| Exercise |
After finding the line that contains "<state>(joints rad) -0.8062", reproduce it and each line below it through the end of the listing, exactly, with nothing added.
(Information supplied)
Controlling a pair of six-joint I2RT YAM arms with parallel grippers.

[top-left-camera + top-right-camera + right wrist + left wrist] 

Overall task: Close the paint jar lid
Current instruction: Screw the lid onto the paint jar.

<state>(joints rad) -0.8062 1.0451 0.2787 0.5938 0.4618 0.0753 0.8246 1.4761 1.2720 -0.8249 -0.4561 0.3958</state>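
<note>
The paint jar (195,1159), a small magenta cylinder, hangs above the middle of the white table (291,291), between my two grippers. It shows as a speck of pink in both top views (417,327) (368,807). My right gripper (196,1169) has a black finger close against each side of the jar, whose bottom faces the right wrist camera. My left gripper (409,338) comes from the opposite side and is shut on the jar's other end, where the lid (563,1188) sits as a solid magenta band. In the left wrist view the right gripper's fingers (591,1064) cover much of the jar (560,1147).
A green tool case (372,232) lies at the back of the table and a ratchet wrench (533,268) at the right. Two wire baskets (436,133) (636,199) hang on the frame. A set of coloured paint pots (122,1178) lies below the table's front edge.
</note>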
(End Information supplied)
| Task answer |
<state>(joints rad) -0.8062 1.0451 0.2787 0.5938 0.4618 0.0753 0.8246 1.4761 1.2720 -0.8249 -0.4561 0.3958</state>
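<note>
The paint jar (195,1159), a small magenta cylinder, hangs above the middle of the white table (291,291), between my two grippers. It shows as a speck of pink in both top views (417,327) (368,807). My right gripper (196,1169) has a black finger close against each side of the jar, whose bottom faces the right wrist camera. My left gripper (409,338) comes from the opposite side and is shut on the jar's other end, where the lid (563,1188) sits as a solid magenta band. In the left wrist view the right gripper's fingers (591,1064) cover much of the jar (560,1147).
A green tool case (372,232) lies at the back of the table and a ratchet wrench (533,268) at the right. Two wire baskets (436,133) (636,199) hang on the frame. A set of coloured paint pots (122,1178) lies below the table's front edge.
</note>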

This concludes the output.